* **TASK DESCRIPTION**: Without the pictures, write out all the lines below exactly as they appear.

[SOURCE RECORDS]

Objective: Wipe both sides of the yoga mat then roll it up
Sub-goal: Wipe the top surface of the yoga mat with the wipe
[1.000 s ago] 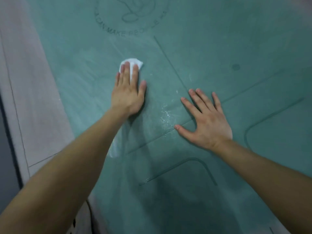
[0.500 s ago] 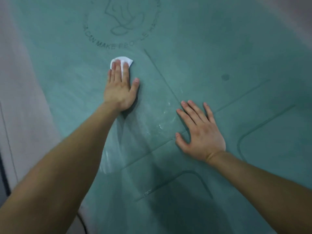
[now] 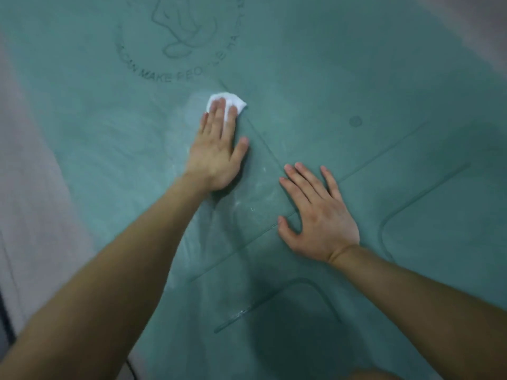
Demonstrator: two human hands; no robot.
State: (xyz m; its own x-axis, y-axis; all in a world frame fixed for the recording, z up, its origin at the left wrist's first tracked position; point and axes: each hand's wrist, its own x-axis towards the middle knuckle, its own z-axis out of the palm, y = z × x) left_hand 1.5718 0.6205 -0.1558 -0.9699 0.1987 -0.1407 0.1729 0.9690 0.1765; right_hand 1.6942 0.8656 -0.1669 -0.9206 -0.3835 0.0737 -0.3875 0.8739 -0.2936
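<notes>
A teal yoga mat (image 3: pixel 343 78) lies flat and fills most of the view, with printed guide lines and a round logo with lettering at the top. My left hand (image 3: pixel 218 150) presses a small white cloth (image 3: pixel 229 102) flat onto the mat just below the logo, fingers straight. The cloth shows only past my fingertips; the rest is under the hand. My right hand (image 3: pixel 315 215) rests flat on the mat to the right and nearer me, fingers spread. Wet streaks shine on the mat between the two hands.
Pale pinkish floor (image 3: pixel 30 187) runs along the mat's left edge and shows again in the top right corner (image 3: pixel 477 26). A dark strip (image 3: pixel 4 319) sits at the far lower left. A small dark spot (image 3: pixel 355 121) marks the mat right of centre.
My left hand has slid the cloth away from me and then to the right, below the logo. My right hand stays planted on the mat. The camera has tilted forward.
</notes>
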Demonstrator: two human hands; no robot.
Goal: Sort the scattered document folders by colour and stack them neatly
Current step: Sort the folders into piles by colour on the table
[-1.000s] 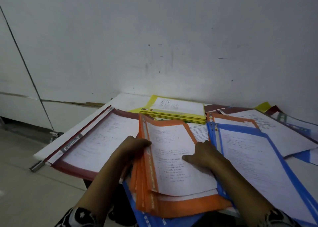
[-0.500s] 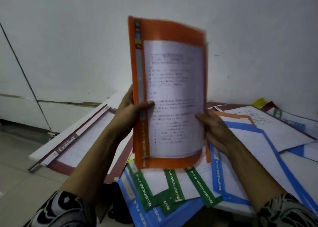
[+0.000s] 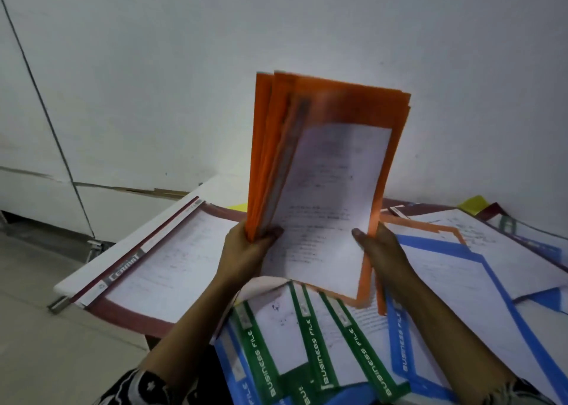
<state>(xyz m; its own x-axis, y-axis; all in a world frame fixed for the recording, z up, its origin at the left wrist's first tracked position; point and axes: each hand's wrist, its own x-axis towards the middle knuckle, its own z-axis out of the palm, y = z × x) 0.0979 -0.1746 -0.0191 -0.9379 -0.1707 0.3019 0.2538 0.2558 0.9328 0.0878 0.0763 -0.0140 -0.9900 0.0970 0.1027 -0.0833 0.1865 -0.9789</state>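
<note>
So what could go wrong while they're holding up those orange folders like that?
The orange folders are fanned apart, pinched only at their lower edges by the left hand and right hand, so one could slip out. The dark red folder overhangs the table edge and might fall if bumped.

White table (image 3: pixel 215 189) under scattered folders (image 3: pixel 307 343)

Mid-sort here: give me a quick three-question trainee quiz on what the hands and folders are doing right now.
1. True or false: the orange folders lie flat on the table.
2. Which hand grips their spine side: A) left hand B) right hand?
3. What colour are the spine strips printed BUSINESS FILE just below the raised bundle?

Key:
1. False; both hands hold them upright.
2. A.
3. Green, on the green-strip folders.
</note>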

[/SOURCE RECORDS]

* **EXERCISE RESPONSE**:
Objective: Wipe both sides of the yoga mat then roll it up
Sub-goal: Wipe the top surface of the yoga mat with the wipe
[1.000 s ago] 
[0.500 s ago] 
[now] 
Demonstrator: two human hands; no robot.
State: (xyz m; its own x-axis, y-axis; all in a world frame fixed for the recording, z up, its origin at the left wrist's first tracked position; point and axes: each hand's wrist, its own x-axis towards the middle knuckle, its own z-axis out of the palm, y = z × x) left_hand 1.5718 0.6205 -0.1558 -0.9699 0.1987 -0.1407 0.1729 0.9690 0.1765; right_hand 1.6942 0.8656 -0.1669 -0.9206 -0.3835 0.0737 -0.3875 0.8739 -0.2936
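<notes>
A teal yoga mat (image 3: pixel 343 78) lies flat and fills most of the view, with printed guide lines and a round logo with lettering at the top. My left hand (image 3: pixel 218 150) presses a small white cloth (image 3: pixel 229 102) flat onto the mat just below the logo, fingers straight. The cloth shows only past my fingertips; the rest is under the hand. My right hand (image 3: pixel 315 215) rests flat on the mat to the right and nearer me, fingers spread. Wet streaks shine on the mat between the two hands.
Pale pinkish floor (image 3: pixel 30 187) runs along the mat's left edge and shows again in the top right corner (image 3: pixel 477 26). A dark strip (image 3: pixel 4 319) sits at the far lower left. A small dark spot (image 3: pixel 355 121) marks the mat right of centre.
My left hand has slid the cloth away from me and then to the right, below the logo. My right hand stays planted on the mat. The camera has tilted forward.
</notes>
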Demonstrator: two human hands; no robot.
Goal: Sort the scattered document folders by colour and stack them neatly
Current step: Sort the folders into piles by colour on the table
[-1.000s] 
[-0.500s] 
[+0.000s] 
<state>(xyz m; its own x-axis, y-axis; all in a world frame fixed for the recording, z up, its origin at the left wrist's first tracked position; point and axes: each hand's wrist, its own x-axis towards the middle knuckle, its own z-axis out of the palm, y = z × x) 0.0979 -0.1746 -0.0191 -0.9379 -0.1707 0.3019 0.2538 0.2558 0.9328 0.0878 0.0763 -0.0140 -0.9900 0.0970 0.1027 -0.0833 0.1865 -0.9789</state>
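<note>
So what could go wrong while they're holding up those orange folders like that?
The orange folders are fanned apart, pinched only at their lower edges by the left hand and right hand, so one could slip out. The dark red folder overhangs the table edge and might fall if bumped.

White table (image 3: pixel 215 189) under scattered folders (image 3: pixel 307 343)

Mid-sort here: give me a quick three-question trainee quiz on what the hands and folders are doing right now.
1. True or false: the orange folders lie flat on the table.
2. Which hand grips their spine side: A) left hand B) right hand?
3. What colour are the spine strips printed BUSINESS FILE just below the raised bundle?

Key:
1. False; both hands hold them upright.
2. A.
3. Green, on the green-strip folders.
</note>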

This answer leaves nothing further to address.